[Directions for this task]
Scan the entries for the word "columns", and copy every line where it appears.

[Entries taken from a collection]

»»

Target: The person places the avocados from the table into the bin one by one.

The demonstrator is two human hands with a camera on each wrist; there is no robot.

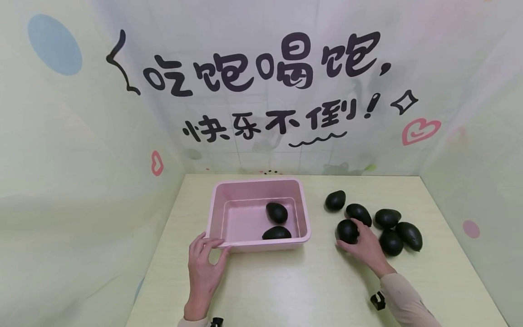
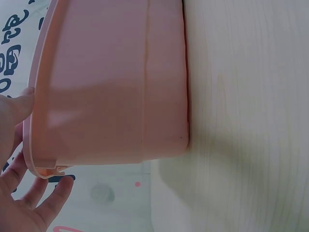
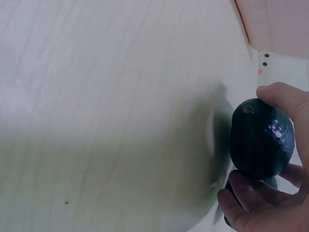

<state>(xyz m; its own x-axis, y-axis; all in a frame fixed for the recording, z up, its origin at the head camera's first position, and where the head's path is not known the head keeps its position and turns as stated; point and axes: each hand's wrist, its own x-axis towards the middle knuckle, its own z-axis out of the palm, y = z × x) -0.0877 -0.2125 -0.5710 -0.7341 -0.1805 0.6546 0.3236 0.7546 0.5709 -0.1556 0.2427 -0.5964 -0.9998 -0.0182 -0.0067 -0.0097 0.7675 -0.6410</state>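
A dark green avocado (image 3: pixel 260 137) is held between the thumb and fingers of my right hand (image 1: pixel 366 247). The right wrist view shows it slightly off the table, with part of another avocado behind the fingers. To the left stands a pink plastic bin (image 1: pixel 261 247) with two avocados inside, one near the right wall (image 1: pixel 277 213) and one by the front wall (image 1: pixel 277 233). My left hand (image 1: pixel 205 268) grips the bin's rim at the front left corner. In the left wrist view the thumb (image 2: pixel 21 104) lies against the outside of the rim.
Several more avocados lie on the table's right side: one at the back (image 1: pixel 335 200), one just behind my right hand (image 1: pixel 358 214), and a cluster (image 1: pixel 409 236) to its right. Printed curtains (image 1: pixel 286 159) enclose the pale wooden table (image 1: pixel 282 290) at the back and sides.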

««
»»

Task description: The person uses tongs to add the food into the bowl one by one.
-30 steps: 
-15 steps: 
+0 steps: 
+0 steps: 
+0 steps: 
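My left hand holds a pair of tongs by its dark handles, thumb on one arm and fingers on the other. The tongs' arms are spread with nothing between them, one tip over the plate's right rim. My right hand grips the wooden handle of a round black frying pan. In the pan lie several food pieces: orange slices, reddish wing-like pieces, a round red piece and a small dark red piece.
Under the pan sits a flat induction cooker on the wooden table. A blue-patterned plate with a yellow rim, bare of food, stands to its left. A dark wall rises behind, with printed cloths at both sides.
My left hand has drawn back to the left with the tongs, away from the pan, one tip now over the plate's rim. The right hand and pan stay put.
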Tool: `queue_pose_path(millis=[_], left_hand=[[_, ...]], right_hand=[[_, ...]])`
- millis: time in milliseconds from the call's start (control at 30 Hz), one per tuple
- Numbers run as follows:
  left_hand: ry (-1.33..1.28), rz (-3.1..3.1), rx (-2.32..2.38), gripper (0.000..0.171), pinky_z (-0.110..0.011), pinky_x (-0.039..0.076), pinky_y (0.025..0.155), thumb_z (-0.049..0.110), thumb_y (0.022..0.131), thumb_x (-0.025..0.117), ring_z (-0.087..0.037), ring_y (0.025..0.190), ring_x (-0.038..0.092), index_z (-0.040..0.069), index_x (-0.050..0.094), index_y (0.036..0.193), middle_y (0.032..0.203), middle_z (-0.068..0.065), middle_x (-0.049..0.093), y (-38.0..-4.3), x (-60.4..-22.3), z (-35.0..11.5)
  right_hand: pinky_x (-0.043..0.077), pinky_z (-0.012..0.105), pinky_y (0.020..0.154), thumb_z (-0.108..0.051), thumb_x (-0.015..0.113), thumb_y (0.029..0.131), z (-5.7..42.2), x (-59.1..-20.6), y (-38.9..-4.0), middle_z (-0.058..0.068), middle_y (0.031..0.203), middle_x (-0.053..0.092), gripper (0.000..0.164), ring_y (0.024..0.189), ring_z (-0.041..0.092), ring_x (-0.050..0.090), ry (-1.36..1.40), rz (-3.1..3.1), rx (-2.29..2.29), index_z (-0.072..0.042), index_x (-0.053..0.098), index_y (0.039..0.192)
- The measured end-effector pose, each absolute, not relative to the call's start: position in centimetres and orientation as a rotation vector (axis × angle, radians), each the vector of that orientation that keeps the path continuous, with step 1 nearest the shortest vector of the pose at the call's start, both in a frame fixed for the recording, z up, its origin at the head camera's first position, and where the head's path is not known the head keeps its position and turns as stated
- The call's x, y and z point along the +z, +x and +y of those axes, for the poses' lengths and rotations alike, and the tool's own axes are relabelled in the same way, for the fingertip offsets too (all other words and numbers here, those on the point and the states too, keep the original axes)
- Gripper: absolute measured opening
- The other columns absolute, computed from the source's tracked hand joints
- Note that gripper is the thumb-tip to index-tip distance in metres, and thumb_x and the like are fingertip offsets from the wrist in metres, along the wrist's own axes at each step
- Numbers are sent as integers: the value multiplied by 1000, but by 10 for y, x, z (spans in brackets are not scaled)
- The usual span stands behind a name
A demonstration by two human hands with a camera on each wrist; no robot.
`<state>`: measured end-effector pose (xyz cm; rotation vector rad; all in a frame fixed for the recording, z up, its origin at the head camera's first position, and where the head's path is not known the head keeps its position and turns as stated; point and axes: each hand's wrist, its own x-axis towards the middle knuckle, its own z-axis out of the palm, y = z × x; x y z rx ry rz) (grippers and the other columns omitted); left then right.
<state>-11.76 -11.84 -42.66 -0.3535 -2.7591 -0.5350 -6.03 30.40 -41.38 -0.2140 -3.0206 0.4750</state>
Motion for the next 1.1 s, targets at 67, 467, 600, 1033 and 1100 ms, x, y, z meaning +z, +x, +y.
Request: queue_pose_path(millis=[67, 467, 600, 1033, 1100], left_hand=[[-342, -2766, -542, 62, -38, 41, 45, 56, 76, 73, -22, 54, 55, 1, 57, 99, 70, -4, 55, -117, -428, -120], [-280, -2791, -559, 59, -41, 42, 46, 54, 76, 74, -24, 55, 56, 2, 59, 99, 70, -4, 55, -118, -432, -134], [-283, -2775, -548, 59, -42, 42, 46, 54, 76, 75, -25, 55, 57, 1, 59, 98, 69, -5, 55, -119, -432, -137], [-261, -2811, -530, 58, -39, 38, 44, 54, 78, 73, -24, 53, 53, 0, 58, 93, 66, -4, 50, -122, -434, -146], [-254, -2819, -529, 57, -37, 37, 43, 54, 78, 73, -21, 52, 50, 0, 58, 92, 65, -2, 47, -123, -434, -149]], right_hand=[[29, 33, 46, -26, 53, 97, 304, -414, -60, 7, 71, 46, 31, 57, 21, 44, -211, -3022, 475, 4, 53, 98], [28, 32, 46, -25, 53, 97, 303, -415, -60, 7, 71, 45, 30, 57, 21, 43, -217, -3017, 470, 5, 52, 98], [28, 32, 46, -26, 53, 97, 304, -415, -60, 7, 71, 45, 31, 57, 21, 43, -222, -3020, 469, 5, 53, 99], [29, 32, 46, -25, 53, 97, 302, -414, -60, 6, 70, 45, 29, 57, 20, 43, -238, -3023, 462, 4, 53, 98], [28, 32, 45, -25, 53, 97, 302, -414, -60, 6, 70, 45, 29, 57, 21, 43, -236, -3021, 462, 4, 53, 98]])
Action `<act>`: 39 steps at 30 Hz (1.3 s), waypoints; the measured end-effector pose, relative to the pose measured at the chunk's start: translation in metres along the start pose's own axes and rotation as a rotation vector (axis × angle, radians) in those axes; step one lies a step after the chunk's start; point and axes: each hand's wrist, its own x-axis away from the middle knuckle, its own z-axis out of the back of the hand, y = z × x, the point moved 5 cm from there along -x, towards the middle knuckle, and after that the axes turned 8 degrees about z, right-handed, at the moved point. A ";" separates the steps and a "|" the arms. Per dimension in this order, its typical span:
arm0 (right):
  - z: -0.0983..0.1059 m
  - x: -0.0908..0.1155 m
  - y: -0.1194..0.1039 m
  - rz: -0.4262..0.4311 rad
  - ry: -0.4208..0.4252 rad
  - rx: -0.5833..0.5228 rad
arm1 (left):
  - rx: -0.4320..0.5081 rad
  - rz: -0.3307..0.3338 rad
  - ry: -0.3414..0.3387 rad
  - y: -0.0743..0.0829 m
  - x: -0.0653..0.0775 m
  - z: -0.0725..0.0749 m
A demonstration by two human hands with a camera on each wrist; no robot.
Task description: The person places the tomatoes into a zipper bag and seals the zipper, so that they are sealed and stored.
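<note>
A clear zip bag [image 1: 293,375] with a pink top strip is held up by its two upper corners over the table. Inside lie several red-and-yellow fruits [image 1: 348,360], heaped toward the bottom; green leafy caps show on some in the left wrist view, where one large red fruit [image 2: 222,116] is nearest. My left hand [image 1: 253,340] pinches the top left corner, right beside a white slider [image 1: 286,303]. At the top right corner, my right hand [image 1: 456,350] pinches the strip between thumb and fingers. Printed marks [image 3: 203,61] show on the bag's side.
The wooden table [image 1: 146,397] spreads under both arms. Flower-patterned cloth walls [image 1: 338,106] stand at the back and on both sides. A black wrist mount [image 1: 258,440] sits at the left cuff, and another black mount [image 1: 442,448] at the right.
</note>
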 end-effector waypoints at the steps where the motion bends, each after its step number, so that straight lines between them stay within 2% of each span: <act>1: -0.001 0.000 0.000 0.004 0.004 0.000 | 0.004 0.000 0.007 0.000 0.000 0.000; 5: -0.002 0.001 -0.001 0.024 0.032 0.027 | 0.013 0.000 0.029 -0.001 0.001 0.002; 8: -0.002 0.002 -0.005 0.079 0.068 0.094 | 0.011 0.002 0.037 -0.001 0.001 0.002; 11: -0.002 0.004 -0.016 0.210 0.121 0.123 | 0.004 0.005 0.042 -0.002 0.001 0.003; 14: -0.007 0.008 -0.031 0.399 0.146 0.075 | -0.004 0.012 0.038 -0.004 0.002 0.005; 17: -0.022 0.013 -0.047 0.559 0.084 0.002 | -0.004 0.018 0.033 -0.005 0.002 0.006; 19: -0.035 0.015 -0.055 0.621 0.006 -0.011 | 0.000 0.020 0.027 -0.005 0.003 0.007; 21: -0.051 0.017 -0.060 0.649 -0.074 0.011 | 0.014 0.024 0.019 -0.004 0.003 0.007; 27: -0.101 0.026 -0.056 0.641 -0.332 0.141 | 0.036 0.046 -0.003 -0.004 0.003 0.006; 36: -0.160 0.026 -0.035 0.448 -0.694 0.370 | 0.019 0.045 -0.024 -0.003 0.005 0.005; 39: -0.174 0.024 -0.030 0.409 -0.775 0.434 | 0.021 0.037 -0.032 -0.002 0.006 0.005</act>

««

[Output of the task]
- The other columns absolute, computed from the source's tracked hand joints
`<state>`: measured end-effector pose (xyz cm; rotation vector rad; all in a frame fixed for the recording, z up, its origin at the head camera's first position, and where the head's path is not known the head keeps its position and turns as stated; point and axes: each hand's wrist, its own x-axis towards the middle knuckle, its own z-axis out of the palm, y = z × x; x y z rx ry rz) (grippers and the other columns omitted); left then right.

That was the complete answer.